Hunk Job get OutOfMemory Error

techdiverdown · ‎06-25-2014

I have an existing virtual index with some data and it works fine. I decided to compress the data with snappy and I moved this data to another directory in HDFS. I then created a new virtual index to read the compressed data and I get the following:

06-25-2014 10:03:22.810 INFO ERP.psb_cloudera - Exception in thread "main" java.lang.OutOfMemoryError: Java heap space
06-25-2014 10:03:22.811 INFO ERP.psb_cloudera - at org.apache.hadoop.io.compress.BlockDecompressorStream.getCompressedData(BlockDecompressorStream.java:123)

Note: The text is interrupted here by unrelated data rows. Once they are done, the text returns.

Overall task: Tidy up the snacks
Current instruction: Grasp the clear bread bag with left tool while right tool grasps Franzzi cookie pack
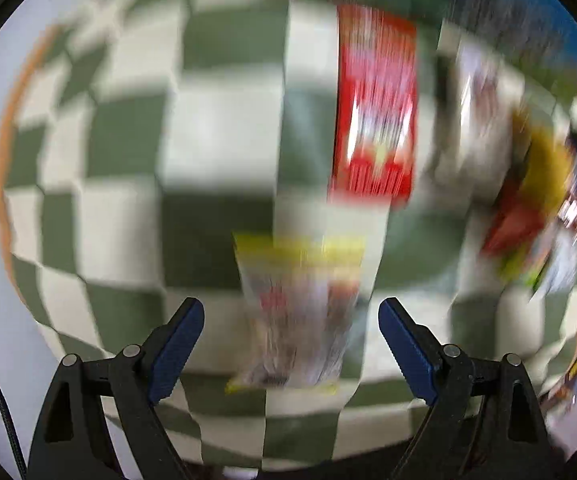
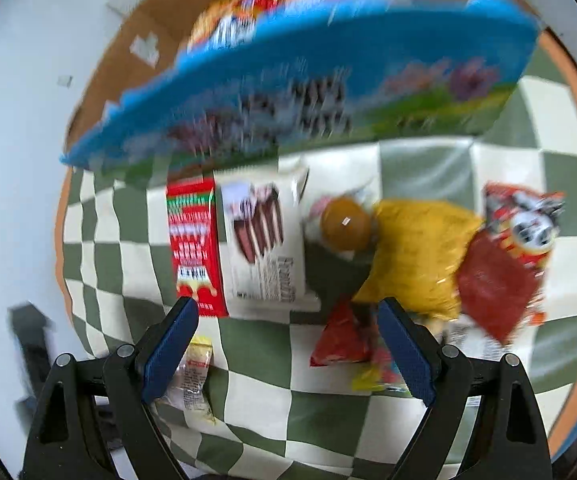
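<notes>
Both views are motion-blurred. My left gripper (image 1: 291, 312) is open above a clear snack bag with yellow edges (image 1: 296, 312) lying on the green-and-white checked cloth (image 1: 128, 160). A red box (image 1: 374, 120) lies beyond it. My right gripper (image 2: 288, 312) is open and empty over the cloth (image 2: 416, 168). In the right wrist view a red box (image 2: 194, 240) and a white wafer box (image 2: 264, 240) lie side by side, with a yellow bag (image 2: 416, 252), red bags (image 2: 496, 284) and a round brown lid (image 2: 344, 224) to the right. A large blue bag (image 2: 308, 92) hangs above them.
A cardboard box (image 2: 136, 64) holding snack packets (image 2: 240, 20) stands behind the blue bag. A small clear packet with yellow trim (image 2: 194, 380) lies by my right gripper's left finger. More bags (image 1: 536, 184) lie at the left view's right side.
</notes>
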Motion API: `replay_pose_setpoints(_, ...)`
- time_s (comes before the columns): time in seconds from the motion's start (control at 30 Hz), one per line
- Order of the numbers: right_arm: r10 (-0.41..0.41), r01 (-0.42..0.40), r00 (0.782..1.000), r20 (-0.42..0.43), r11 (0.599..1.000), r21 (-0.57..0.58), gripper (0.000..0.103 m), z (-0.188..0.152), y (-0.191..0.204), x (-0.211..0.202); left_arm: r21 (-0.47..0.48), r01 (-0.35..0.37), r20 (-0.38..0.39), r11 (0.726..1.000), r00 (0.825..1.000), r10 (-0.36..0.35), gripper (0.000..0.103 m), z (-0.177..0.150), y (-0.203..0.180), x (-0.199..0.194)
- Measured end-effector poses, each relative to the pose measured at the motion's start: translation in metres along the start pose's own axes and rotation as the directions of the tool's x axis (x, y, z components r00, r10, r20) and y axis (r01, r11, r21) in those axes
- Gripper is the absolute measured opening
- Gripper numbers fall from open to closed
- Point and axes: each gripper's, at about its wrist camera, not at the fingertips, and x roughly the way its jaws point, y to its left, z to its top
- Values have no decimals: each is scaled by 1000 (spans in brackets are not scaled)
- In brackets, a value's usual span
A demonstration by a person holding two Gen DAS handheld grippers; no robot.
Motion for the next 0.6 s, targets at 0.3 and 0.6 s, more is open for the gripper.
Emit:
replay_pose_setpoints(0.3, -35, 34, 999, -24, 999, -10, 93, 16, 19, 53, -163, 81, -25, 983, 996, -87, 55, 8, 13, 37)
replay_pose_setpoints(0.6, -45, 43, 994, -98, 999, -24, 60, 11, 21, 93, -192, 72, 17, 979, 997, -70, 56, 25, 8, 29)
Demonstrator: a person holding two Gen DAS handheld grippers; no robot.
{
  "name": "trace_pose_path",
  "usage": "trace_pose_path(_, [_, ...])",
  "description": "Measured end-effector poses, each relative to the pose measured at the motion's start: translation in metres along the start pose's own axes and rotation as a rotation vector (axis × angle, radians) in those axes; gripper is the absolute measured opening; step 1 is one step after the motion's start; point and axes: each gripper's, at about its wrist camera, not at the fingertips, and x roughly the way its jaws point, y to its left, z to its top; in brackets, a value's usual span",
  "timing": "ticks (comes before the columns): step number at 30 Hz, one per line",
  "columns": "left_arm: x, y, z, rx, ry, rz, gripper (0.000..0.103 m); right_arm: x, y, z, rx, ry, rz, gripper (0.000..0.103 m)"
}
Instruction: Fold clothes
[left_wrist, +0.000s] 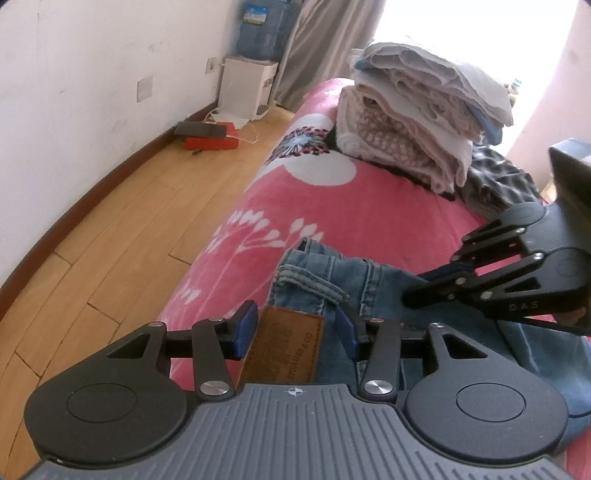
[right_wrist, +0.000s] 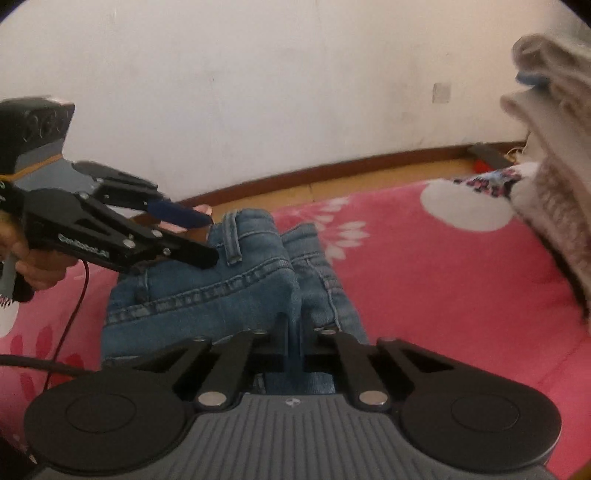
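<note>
Blue jeans (left_wrist: 369, 280) lie bunched on a pink flowered blanket (left_wrist: 332, 206). My left gripper (left_wrist: 295, 328) is open over the waistband, its brown leather patch (left_wrist: 284, 347) lying between the blue pads (left_wrist: 243, 328), which do not visibly squeeze it. From the right wrist view, the left gripper (right_wrist: 210, 238) reaches the jeans (right_wrist: 207, 295) at the belt-loop end, held by a hand (right_wrist: 37, 266). My right gripper (right_wrist: 293, 332) is shut on a raised fold of denim. In the left wrist view the right gripper (left_wrist: 410, 291) comes in from the right, pinching the cloth.
A tall stack of folded pale clothes (left_wrist: 417, 122) sits at the far end of the blanket, with a dark checked garment (left_wrist: 495, 181) beside it. Wooden floor (left_wrist: 129, 229) runs along the left, with a red box (left_wrist: 210, 142) and a water dispenser (left_wrist: 247, 88) by the wall.
</note>
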Motion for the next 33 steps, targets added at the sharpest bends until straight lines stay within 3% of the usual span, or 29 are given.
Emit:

Please advise how to increase the memory in Hunk, assuming that I use the vix.env.HADOOP_HEAPSIZE. I pushed this to 1024 from 512 and still getting the same error. I could increase more, I am wondering why the needed increase if the compress/decompress is mostly CPU cycles.

My original files were 2014-05-24-16-00.01.csv, the new files are 2014-05-24-16-00.01.csv.snappy. The size was about 300 MB per file, ow the size is approx. 60-80 MB per file.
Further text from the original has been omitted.